Tax issues – Stop using transfer pricing to protect domestic profits

THERE There is a general perception that transfer pricing is largely reserved for multinationals trading across borders; it is therefore a question of international taxation which does not affect domestic companies carrying out purely domestic transactions.

National groups do not pay much attention to transfer pricing, assuming that the group as a whole pays taxes. Therefore, transfer pricing between related parties domestically should not pose a problem.

The above assumptions are incorrect. Transfer pricing covers domestic transactions.

With the introduction of a surcharge of up to 5% on any adjustment made to transfer pricing, it would be foolish for domestic companies to ignore transfer pricing, as the introduction of the surcharge is an exception in the income tax law where penalties are only imposed on any additional taxes. When it comes to transfer pricing, there is no need for additional taxes for the surcharge to come into effect. The difference here is that the surcharge will be imposed on the gross adjustment, not the additional taxes.

The Inland Revenue Board’s (IRB) ultimate requirement for transfer pricing is to meet the arm’s length test. The arm’s length test requires the taxpayer undertaking the transfer pricing transaction to demonstrate that the transaction is comparable to a transaction undertaken between two or more independent third parties in similar circumstances.
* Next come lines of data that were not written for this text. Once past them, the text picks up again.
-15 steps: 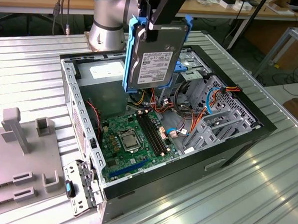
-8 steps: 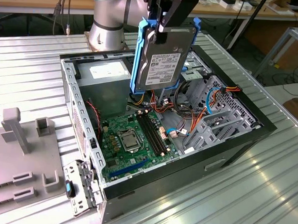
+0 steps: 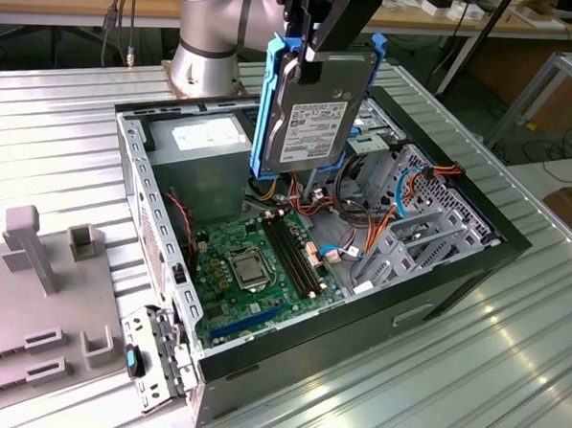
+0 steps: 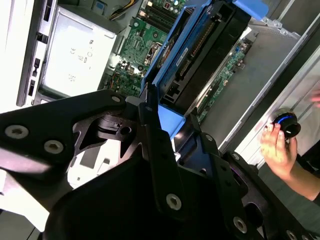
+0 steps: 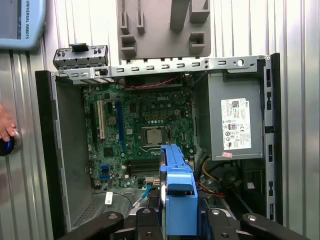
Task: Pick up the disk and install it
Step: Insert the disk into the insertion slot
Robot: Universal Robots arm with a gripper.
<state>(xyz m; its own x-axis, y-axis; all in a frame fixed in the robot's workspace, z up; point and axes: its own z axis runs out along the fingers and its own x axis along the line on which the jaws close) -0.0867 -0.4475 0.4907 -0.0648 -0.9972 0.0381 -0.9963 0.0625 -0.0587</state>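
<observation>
disk (image 3: 315,120) hanging upright from hand (image 3: 309,54), gripped at top, above open case (image 3: 278,359)

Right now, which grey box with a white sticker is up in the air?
The disk, the one in the blue frame, held by the pincer above the computer. The power supply sits inside.

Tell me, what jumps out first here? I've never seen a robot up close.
The claw holds the disk, grey metal in a bright blue frame, upright above an open computer case. Inside lies a green circuit board with a grey power supply behind it in the exterior view. In the second wrist view a person's hand touches a round knob.
</observation>
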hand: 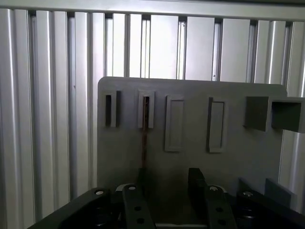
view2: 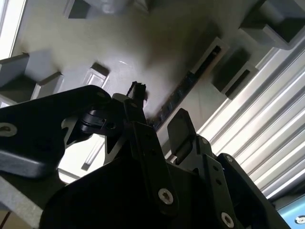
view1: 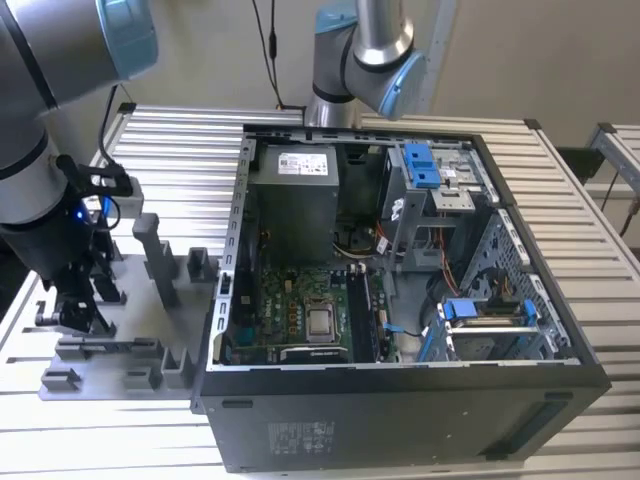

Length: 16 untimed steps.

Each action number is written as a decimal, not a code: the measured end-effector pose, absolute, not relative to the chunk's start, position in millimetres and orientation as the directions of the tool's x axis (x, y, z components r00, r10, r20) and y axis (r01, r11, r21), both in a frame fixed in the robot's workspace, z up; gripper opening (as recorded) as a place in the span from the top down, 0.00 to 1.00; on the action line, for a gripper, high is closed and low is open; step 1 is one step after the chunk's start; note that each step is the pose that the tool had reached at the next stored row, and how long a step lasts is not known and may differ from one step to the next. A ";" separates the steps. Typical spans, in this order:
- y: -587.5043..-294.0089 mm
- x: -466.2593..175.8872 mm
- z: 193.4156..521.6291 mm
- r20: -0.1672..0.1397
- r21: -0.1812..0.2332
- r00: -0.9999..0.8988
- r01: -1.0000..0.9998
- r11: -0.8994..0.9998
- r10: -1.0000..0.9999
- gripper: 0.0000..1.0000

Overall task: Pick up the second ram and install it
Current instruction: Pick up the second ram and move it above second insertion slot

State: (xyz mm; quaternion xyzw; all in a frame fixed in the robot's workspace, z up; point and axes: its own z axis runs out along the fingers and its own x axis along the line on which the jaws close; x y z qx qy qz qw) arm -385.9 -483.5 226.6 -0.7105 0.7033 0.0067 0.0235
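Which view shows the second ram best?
The second wrist view: the second ram runs as a dark strip from a grey holder slot to between the open jaws. The first wrist view shows it edge-on, a thin line. In the exterior view, by the gripper, it is too small to tell.

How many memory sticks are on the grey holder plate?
1: the second ram stands on edge in the grey holder plate, near the open gripper. The arm may hide others.
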 end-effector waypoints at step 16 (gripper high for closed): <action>-485.2 -385.9 219.5 -0.040 -0.024 0.011 -1.000 -0.010 -0.999 0.52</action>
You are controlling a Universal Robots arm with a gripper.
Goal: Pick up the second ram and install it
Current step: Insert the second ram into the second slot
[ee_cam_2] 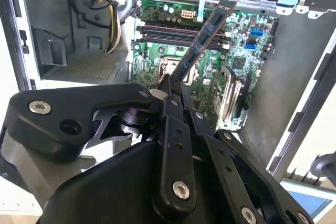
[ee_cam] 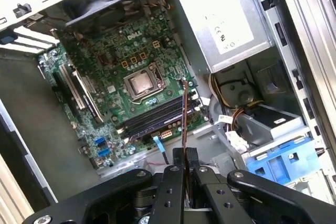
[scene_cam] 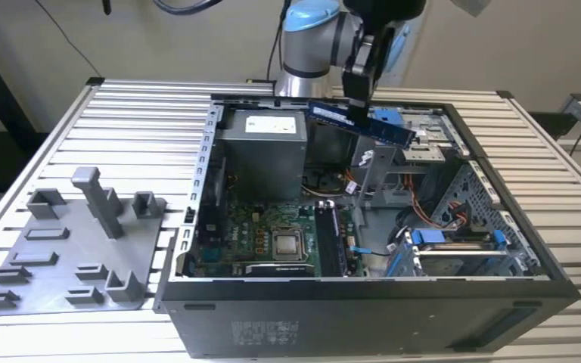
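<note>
Slotted aluminium table point(scene_cam: 119, 106), pale wall behind.

Exterior view:
- Open computer case point(scene_cam: 371, 318) lying on the table, side panel off.
- Pincer point(scene_cam: 354, 102) above the far end of the case, hanging from a blue-jointed arm point(scene_cam: 311, 30).
- Clenched on the second ram point(scene_cam: 366, 123). Stick in the air and tilted, with the end toward the exterior view's right lower than the other.
- Green motherboard point(scene_cam: 270, 242) well below the pincer, nearer the camera. Processor socket point(scene_cam: 288, 243) near its middle.
- Grey power supply point(scene_cam: 260, 125) below the pincer, toward the exterior view's left.
- Grey fixture plate point(scene_cam: 69, 249) with upright posts, well apart from the pincer, on the table outside the case.

Second wrist view:
- Black fingers point(ee_cam_2: 173, 103) pressed flat against the second ram point(ee_cam_2: 205, 38).
- Dark stick with chips projecting out of the pincer point(ee_cam_2: 170, 85) toward the motherboard point(ee_cam_2: 252, 61).
- Long memory slots point(ee_cam_2: 168, 31) beyond the pincer tips, running across the line of the stick.
- Cannot tell the gap between stick and board from this angle.

First wrist view:
- Second ram point(ee_cam: 185, 114) seen edge-on, a thin dark line rising out of the pincer point(ee_cam: 185, 153).
- Far end of the stick in line with the memory slots point(ee_cam: 152, 119).
- Processor socket point(ee_cam: 140, 83) beyond those slots on the motherboard point(ee_cam: 105, 61).
- Power supply point(ee_cam: 226, 19) off to one side of the pincer.
- Blue drive bracket point(ee_cam: 278, 158) near the pincer on that same side.
</note>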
Domestic companies treat the area of ​​transfer pricing and the preparation of transfer pricing documentation very lightly. In many cases, transactions do not meet the arm’s length test and the transfer pricing literature remains silent on this point. Silence is not golden here, but it will be costly if not addressed properly.

Where is the abuse?

There are many opportunities to shift profits to tax shelters in Malaysia, such as groups whose companies/operations benefit from tax incentives such as Pioneer Status, Investment Tax Allowance, Digital Incentive in Malaysia, the Bionexus status incentive, incentives for special regions, halal incentives, etc. Similarly, tax shelters can also be found where there are companies/operations in the group with tax losses, excess unused capital allowances, unused investment tax allowances, different tax rates such as tax on oil revenues at 38% compared to corporate tax. at 24% compared to tax rates for SMEs of 15%, 17% and 24%.

Groups tend to use transfer pricing to shift their profits to these tax shelters without meeting the arm’s length test.

How to defend IRB challenges?

There is nothing wrong with shifting part of the profits within the group to companies/operations benefiting from tax shelters, provided that the taxpayer is able to demonstrate that the profits are equivalent to the value created by the companies/operations benefiting from tax incentives. This must be clearly proven by necessary supporting documents such as agreements, underlying documents such as invoices, purchase orders, comparison with similar transactions undertaken by third parties under the same conditions.

In order to support value creation in tax shelters, there must be substance in the form of people, activities and assets, and there must be a clear demarcation of risks and functions undertaken by the parties concerned. The heavy burden of proof falls on the taxpayer. Comparable data and information from the market must be used to defend the independent nature of transactions.

The preparation of transfer pricing documentation in anticipation of any transfer pricing audit by authorities must be taken seriously and must meet the overall requirements of the transfer pricing rules and guidelines.

It is not easy to convince the IRB that the transactions meet the arm’s length test when taxpayers use tax shelters, because the IRB will present counterarguments that excessive profits were attributed to the entity or operations benefiting from tax incentives.

Ultimately, the cost of mispricing, even if a group is already in an overall tax-paying situation, will not save it from the surcharge in the event of a transfer pricing adjustment.